4 Keys to Leveling-up Your Monitoring

Create a baseline device health monitoring template.
Talk to customers about their priorities.
- Which servers and workstations are important?
- What are their critical line of business or productivity
  applications?
- Where are their IT pain points?
Monitor your PSA / ticketing system for recurring issues.
- Adjust alerting to avoid ticket noise.
Monitor clients’ event logs for recurring issues.

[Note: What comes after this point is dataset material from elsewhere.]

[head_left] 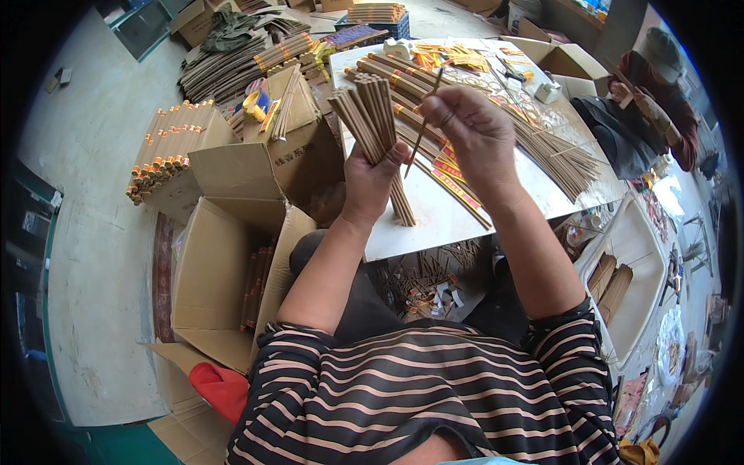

Ticketing & Alerting Best Practices

Only alert on actionable information - if you don't have a specific response associated with a monitor, don't monitor it.
Categorize your alerts to go to different service boards in your PSA.
Host regular alert housekeeping meetings to discuss.
- Which alerts are causing the most noise? Can they be removed or narrowed in scope?
- What is not being monitored or creating notifications that should be?
- Which common alerts can be automatically remediated?
- Are there any upcoming project that may generate alerts?
Clean up your tickets and alerts when they are resolved.
- In NinjaOne, many conditions have a ‘Reset when no longer true’, or ‘Reset when not true for x period’ to help you resolve and cleanup notifications that may resolve themselves.